Shares slid 3.6% to $27 before the market opened.
The New York company earned $34.7 million, or 32 cents per share, compared with $82.7 million, or 78 cents per share, in the year-ago quarter.
Revenue fell by 23% to $664.3 million, led by a 28% decline in subscription revenue. Results came in below analysts’ expectations, which were 70 cents per share in profit and revenue of $679 million.
Overall advertising revenue fell by 19% to $354.3 million. Display ads slid 13% while search and contextual ads fell 27%.
AOL also says it sold its ICQ instant messaging business to Internet investor Digital Sky Technologies Ltd. for $187.5 million.

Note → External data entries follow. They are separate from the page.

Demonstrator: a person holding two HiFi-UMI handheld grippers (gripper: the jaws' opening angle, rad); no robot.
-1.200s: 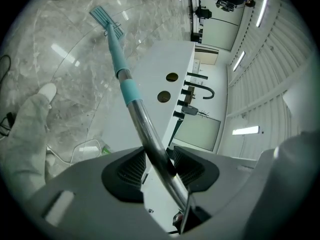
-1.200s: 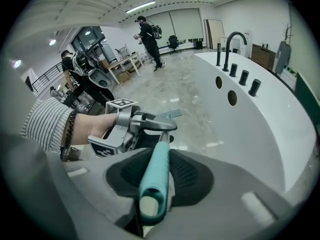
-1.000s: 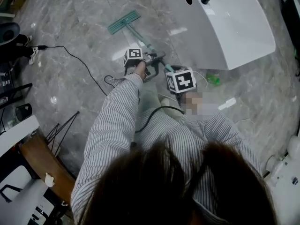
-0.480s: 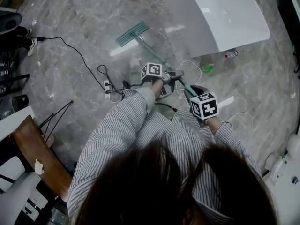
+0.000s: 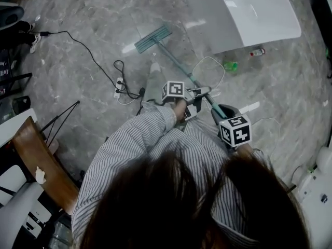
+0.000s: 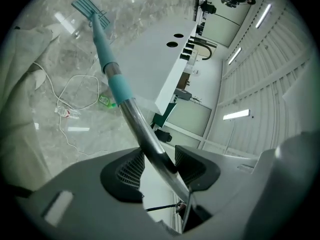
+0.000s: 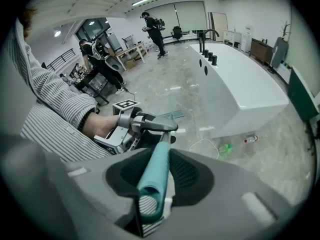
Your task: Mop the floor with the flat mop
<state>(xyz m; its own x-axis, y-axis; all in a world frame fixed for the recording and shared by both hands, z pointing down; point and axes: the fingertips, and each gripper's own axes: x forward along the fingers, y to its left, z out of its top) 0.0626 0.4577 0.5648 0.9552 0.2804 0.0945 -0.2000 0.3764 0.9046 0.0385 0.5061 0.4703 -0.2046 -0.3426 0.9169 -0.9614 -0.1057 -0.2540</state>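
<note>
The left gripper (image 6: pixel 160 159) had its jaws set wide and they had just been opening further. The bare metal pole (image 6: pixel 132 116) of the flat mop (image 5: pixel 176 61) ran slantwise between them. It touched one ribbed pad near its tip and the other lower down, with a gap showing beside it.

The right gripper (image 7: pixel 159 159) had its jaws clamped on the teal grip (image 7: pixel 156 171) at the pole's top end, a pad pressing on each side.

The left gripper pointed about level and crosswise to the pole. The left hand (image 5: pixel 181 109) sat behind its marker cube at the end of a forward-stretched striped sleeve (image 5: pixel 129 144). The right gripper was held close to the body and pointed steeply down along the pole.

In the head view the mop's long axis ran from the right gripper at lower right up and left, through the left gripper. It ended at the green mop head (image 5: pixel 153 39), which lay flat on the grey marbled floor (image 5: pixel 78 102), set across the pole. The head was just ahead of the person's shoe (image 5: pixel 154 67).

A white cable loop (image 5: pixel 207 69) lay beside the pole. A green bottle (image 5: pixel 230 65) and a red-capped bottle (image 5: pixel 257 51) lay near the foot of a large white tub (image 5: pixel 254 14). A black cable (image 5: pixel 93 58) trailed to a power strip (image 5: pixel 119 88) on the left, and a wooden chair (image 5: pixel 41 160) stood behind.
</note>
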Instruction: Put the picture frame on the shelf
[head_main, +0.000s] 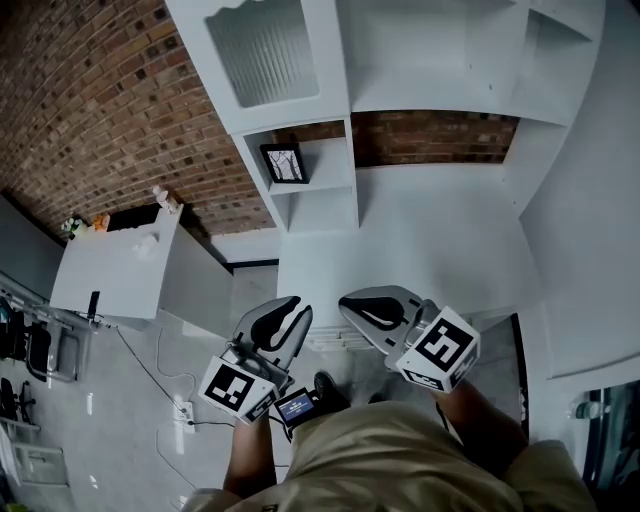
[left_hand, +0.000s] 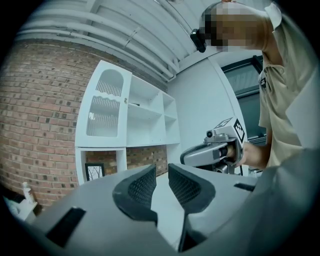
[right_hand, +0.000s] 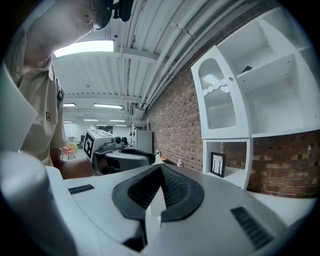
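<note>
**A:** Where is the left gripper (head_main: 285, 312)?

**B:** It is low, in front of the person's waist. Its jaws stand a little apart, with only a narrow gap, and nothing is between them.

**A:** And the picture frame (head_main: 284, 163)?

**B:** It stands upright in a small open compartment of the white shelf unit (head_main: 328, 60), long side vertical, face to the room. It lies ahead of both grippers and well apart from them. It is a little to the left, so the left gripper is the nearer one.

**A:** The right gripper (head_main: 375, 305)?

**B:** It is just beside the left one, jaws closed tip to tip, holding nothing.

**A:** So, the task?

**B:** I judge it done; no reach seems needed.

**A:** Anything unclear?

**B:** I cannot tell if the frame leans on the back wall or on its own stand. Its picture is too small to read.
</note>
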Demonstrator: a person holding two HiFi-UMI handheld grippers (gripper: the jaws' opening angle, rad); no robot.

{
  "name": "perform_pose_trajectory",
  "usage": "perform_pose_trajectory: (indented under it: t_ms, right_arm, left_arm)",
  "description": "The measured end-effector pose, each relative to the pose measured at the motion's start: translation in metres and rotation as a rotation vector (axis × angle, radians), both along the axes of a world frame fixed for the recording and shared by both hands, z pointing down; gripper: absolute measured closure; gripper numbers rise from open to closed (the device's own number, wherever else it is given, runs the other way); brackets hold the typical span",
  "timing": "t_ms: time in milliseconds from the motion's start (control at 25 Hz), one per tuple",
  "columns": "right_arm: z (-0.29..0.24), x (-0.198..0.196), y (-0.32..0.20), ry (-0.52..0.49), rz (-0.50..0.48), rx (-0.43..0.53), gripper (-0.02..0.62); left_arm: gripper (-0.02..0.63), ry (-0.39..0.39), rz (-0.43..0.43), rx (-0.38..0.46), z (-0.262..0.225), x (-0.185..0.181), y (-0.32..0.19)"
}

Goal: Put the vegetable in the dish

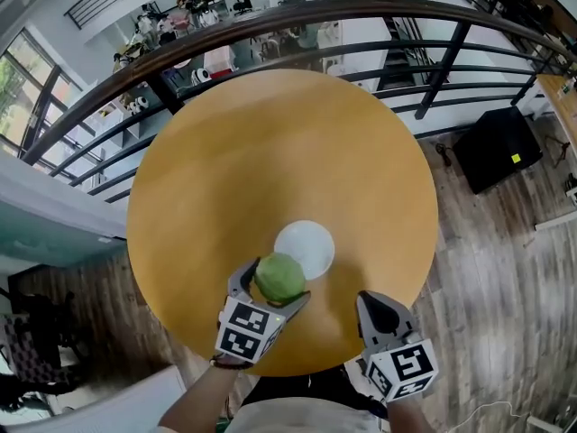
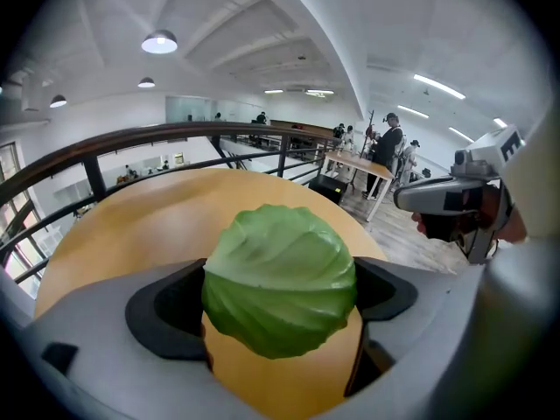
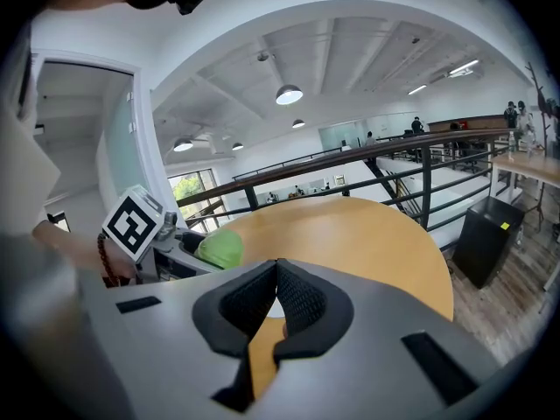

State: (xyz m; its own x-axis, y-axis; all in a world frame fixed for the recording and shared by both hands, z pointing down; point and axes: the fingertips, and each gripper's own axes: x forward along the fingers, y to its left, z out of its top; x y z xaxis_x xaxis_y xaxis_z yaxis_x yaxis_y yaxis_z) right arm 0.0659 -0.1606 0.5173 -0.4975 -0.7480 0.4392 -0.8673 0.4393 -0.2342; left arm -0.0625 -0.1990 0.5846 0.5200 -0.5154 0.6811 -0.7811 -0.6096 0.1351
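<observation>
Gripped cabbage (image 1: 280, 278) not yet in the dish (image 1: 313, 240)
The left gripper (image 1: 273, 286) clamps it at the dish's edge; the right gripper (image 1: 374, 307), jaws together, is empty; placing remains.

- Cabbage (image 1: 280, 278): light green, with paler leaf folds on top (darker green lower down).
- Dish (image 1: 311, 242): plain white.
- Table (image 1: 270, 161): honey-yellow wood, no pattern.
- Left gripper (image 1: 273, 286) and right gripper (image 1: 371, 301): grey bodies, black pads.
- Marker cubes (image 1: 245, 330): white with black square patterns.
- Floor (image 1: 505, 269): grey-brown planks.
- Railing (image 1: 297, 12): dark brown top rail, black bars.
</observation>
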Motion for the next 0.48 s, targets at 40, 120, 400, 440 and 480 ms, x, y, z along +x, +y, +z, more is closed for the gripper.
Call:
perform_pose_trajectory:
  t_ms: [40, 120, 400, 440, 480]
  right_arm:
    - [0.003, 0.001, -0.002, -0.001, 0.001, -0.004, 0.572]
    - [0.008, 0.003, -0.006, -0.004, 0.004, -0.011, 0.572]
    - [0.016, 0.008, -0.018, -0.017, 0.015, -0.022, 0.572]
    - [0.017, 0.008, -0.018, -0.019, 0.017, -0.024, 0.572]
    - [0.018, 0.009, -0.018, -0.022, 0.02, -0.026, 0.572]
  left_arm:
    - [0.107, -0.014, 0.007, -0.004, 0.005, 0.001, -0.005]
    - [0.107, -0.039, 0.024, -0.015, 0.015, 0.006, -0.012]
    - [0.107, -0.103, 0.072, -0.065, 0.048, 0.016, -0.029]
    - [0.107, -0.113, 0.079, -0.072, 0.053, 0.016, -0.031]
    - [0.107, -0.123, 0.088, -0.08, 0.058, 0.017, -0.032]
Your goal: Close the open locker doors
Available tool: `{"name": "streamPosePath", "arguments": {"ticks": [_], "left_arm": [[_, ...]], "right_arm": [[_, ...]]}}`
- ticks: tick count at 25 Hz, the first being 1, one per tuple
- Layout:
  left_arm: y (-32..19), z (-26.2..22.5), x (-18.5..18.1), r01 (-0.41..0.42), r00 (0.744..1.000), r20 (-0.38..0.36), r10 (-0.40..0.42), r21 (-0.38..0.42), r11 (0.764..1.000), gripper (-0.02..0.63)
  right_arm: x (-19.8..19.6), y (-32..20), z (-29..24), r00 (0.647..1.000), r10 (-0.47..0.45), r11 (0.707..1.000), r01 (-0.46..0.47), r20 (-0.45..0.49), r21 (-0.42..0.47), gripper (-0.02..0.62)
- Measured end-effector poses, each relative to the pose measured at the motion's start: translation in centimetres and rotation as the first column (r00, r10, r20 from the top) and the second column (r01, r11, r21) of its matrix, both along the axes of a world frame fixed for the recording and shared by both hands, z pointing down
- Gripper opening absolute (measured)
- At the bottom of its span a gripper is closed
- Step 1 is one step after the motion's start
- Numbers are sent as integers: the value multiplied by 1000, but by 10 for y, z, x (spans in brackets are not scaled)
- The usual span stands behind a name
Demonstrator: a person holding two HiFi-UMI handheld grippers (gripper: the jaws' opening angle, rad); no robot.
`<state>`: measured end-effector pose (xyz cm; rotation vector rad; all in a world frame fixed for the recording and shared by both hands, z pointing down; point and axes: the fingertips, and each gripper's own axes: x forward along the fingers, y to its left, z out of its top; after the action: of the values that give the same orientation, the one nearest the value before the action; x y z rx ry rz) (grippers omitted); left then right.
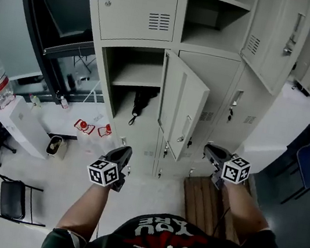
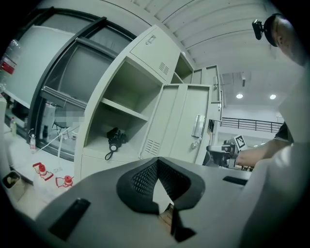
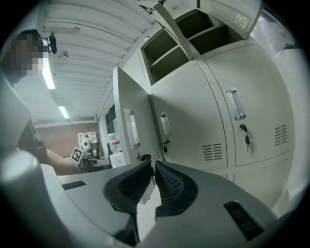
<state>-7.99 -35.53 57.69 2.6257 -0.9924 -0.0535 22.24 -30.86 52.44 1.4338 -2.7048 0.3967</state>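
While your left hand-held gripper [image 1: 122,153] and right hand-held gripper [image 1: 211,152] are closed on nothing, the locker bank [image 1: 139,6] stands open.
Its middle door [image 1: 183,104] juts out just ahead; it looks like light, stiff sheet metal, so push flat near the handle [image 1: 185,129].

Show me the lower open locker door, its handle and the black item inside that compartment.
lower open locker door [image 1: 177,95], head view, middle of panel.
handle [image 1: 185,128], head view, middle of grip.
black item [image 1: 138,102], head view, its body.
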Motion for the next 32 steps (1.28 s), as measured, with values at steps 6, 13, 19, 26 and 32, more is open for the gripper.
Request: {"name": "streamPosePath", "arguments": {"ticks": [6, 13, 19, 26, 32], "left_arm": [[12, 0, 8, 41, 999, -15, -41, -4, 999, 9], [22, -2, 0, 69, 998, 1, -69, 5, 998, 9], [23, -2, -12, 88, 996, -4, -88, 7, 996, 9], [16, -5, -17, 95, 995, 0, -95, 11, 995, 8], [-1, -29, -14, 93, 996, -8, -93, 28, 995, 8]], "right_arm": [[-24, -9, -62, 959, -279, 958, 274, 53, 84, 163], [-67, -19, -75, 876, -479, 875, 482, -66, 49, 224], [-77, -26, -75, 857, -510, 857, 514, -75, 46, 227], [-61, -22, -86, 868, -496, 864, 496, -29, 83, 227], [32, -15, -126, 942, -335, 934, 329, 24, 142, 227]]}}
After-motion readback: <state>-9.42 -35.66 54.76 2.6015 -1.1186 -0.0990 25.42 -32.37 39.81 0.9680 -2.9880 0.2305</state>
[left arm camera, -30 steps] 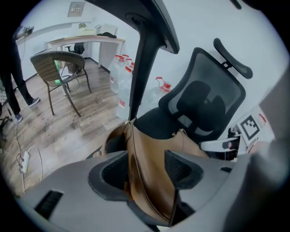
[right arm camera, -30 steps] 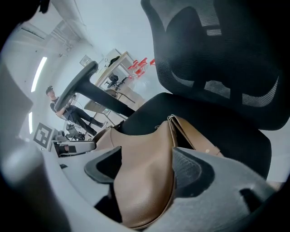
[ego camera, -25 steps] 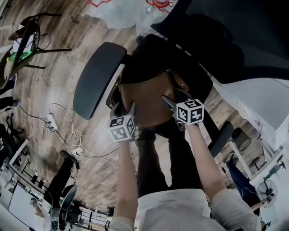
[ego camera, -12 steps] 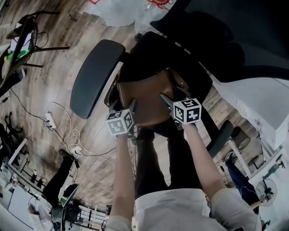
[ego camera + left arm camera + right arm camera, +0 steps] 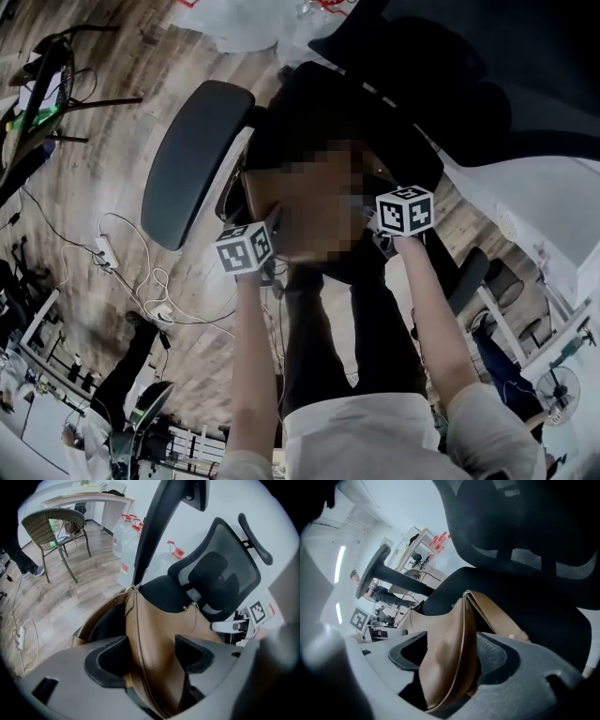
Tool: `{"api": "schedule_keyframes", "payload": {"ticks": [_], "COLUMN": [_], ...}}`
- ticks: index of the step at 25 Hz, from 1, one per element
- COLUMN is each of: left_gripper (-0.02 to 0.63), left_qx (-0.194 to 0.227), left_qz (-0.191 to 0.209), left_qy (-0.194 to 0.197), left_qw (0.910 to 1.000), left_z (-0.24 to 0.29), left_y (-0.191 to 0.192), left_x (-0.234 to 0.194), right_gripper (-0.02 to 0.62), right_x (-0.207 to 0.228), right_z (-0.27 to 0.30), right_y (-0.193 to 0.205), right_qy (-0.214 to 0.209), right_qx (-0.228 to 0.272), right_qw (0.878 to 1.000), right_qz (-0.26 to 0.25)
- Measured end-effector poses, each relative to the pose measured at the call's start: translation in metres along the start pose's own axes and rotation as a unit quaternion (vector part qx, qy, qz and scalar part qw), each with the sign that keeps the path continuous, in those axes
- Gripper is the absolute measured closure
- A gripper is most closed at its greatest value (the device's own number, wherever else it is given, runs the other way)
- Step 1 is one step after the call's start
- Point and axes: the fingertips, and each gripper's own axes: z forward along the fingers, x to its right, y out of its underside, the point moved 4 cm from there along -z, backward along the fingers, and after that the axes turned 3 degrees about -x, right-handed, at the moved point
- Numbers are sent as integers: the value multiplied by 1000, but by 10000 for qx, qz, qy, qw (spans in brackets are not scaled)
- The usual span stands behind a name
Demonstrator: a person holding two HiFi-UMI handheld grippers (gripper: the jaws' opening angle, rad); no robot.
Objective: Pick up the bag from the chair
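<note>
Working over the office chair (image 5: pixel 164 595) with both claws. Finds the brown shoulder bag (image 5: pixel 159 620) standing on edge on the chair's black seat, not yet lifted off it.

Straddles one end of the bag's upper edge with the left claw (image 5: pixel 152 658). Spread wide, and just been opening further. Holds the leather fold between the pads with dark gaps beside it, so grips nothing.

Straddles the other end, still over the chair seat, with the right claw (image 5: pixel 452 660). Likewise spread wide, with leather between the pads. Touches the strap side with one pad and stands clear with the other, so no pinch here either.

Probably set one at each end to share the load and to keep the soft body from folding or tipping off the chair on the lift. Pointed steeply down, most likely because the edge to be pinched faces up. Calls next, on this reading, for closing both claws on the leather before any raise.

Shows no readable brand on the bag. Bears only black-and-white square patterns on each marker cube (image 5: pixel 405 211), no letters. Carries red labels on the water bottles (image 5: pixel 127 545) beyond the chair, with print too small to read.
</note>
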Motion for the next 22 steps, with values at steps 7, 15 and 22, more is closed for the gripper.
{"api": "schedule_keyframes", "payload": {"ticks": [7,15,22], "left_gripper": [295,290,291], "left_qx": [-234,-411,-90], "left_qz": [-145,-217,-167], "left_qy": [420,573,368], "left_qw": [9987,9973,9991], "left_z": [14,19,19], "left_y": [7,8,12], "left_x": [-4,-4,-1], "right_gripper": [227,208,274], "right_x": [1,13,1], "right_z": [33,46,35], "right_y": [7,22,21], "right_qy": [34,-638,-375], "right_qx": [-694,-768,-462], "right_qw": [9970,9923,9973], "right_qz": [-335,735,434]}}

The company said earlier this month that it plans sell or close its social networking site Bebo, about two years after spending $850 million to acquire it.
AOL separated from parent Time Warner Inc. late last year. The company was a pioneer when it began offering dial-up Internet access service, but that business declined as better technology evolved, giving consumers much quicker access.
The company has attempted to reinvent itself as a content and advertising business, operating websites like tech blog Engadget and personal finance site WalletPop. The restructuring process hasn’t been easy and AOL said disruptions have cut into revenue in the quarter.
In contrast, Google Inc.’s first-quarter revenue rose 23%, and Yahoo Inc. said its first-quarter revenue rose 1%. Most of their revenue come from online ads.